Ausnahmezustand in Österreich: Jetzt entscheiden Grüne über das Schicksal von Sebastian Kurz
Frankfurter Rundschau
Kanzler Sebastian Kurz und seine Regierung in Österreich befinden sich erneut in einer schweren Krise. Die nächsten Tage sind entscheidend.
Wien - Im Mai 2019 sprengte das Ibiza-Video* die damalige türkis-blaue Koalition. „Whoah! We‘re going to Ibiza“, dröhnte es damals über den Wiener Heldenplatz. Tausende Menschen hatten sich dort versammelt, um Neuwahlen zu fordern. Österreich war im politischen Ausnahmezustand, es folgten eine unabhängige Übergangsregierung und Neuwahlen. Zweieinhalb Jahre später ertönte der mittlerweile ikonische Song der Band Vengaboys wieder durch die Straßen Wiens. Diesmal vor der Parteizentrale der Österreichischen Volkspartei (ÖVP), der stimmenstärksten Partei unter der Leitung von Bundeskanzler Sebastian Kurz. Österreich befindet sich erneut im politischen Ausnahmezustand, die kommenden Tage sind entscheidend.

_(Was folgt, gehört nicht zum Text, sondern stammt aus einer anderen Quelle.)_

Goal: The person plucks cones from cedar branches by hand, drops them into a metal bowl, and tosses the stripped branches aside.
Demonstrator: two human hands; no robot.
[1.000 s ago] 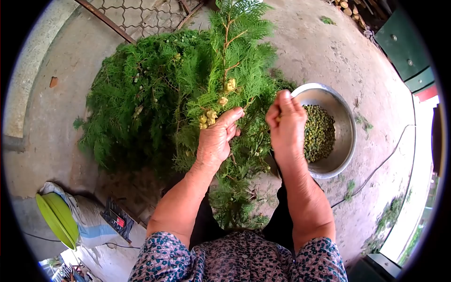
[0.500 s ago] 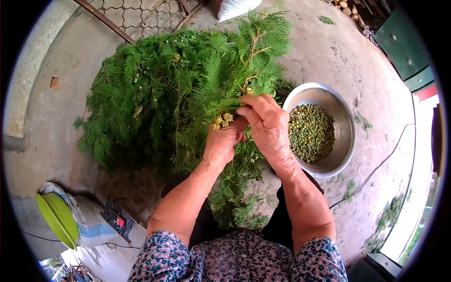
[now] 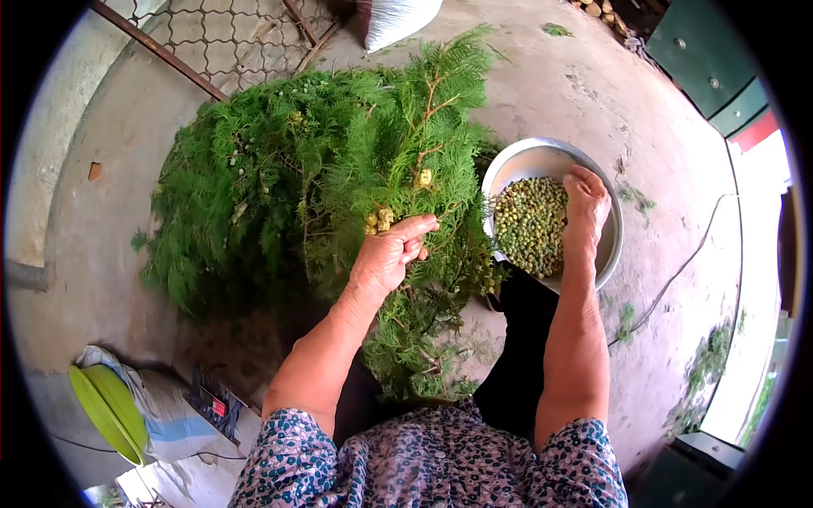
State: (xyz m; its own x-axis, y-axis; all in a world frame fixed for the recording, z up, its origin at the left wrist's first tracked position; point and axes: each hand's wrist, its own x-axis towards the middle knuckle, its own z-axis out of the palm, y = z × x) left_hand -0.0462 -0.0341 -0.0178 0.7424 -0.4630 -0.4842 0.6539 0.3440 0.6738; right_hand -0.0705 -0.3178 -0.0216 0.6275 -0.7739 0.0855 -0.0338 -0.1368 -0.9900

Ermittler der österreichischen Wirtschafts- und Korruptionsstaatsanwaltschaft (WKStA) führten am frühen Mittwoch (6.Oktober) im Kanzleramt, in der ÖVP-Zentrale, im Finanzministerium und im Medienhaus der auflagenstarken Boulverardzeitung Österreich eine Razzia durch. Die Vorwürfe sind schwer: Der damalige Außenminister Kurz (in Beihilfe) und sein Team sollen 2016 dem Medium für geschönte Umfragen mehr als eine Million Euro aus Steuermitteln bezahlt haben. Im Grunde soll die österreichische Bevölkerung also selbst für ihre eigenen Fake News bezahlt haben. Der große Nutznießer: Der bald darauf zum Bundeskanzler gewählte Sebastian Kurz. Für alle Beteiligten gilt die Unschuldsvermutung.
Die 104 Seiten lange Anordnung zur Hausdurchsuchung setzt Sebastian Kurz stark unter Druck*. Und seit Donnerstagabend (7. Oktober) ist bekannt, dass die Akteneinsicht noch erweitert wurde und nun von der Staatsanwaltschaft mittlerweile rund 500 Seiten an Akten freigegeben wurden - die Vorwürfe gegen Kurz und seine Mitarbeiter darin ganz ausführlich ausgearbeitet. Die strafrechtliche Seite wird von einem Gericht geklärt werden, aus politischer Sicht scheint das Fass in Österreich überzulaufen. Es droht das Ende der dritten Koalition in vier Jahren, mit der großen Anzahl an beschlagnahmten Handys und ähnlichen Geräten eine politische Bombe um noch ein Vielfaches größer als der Ibiza-Skandal.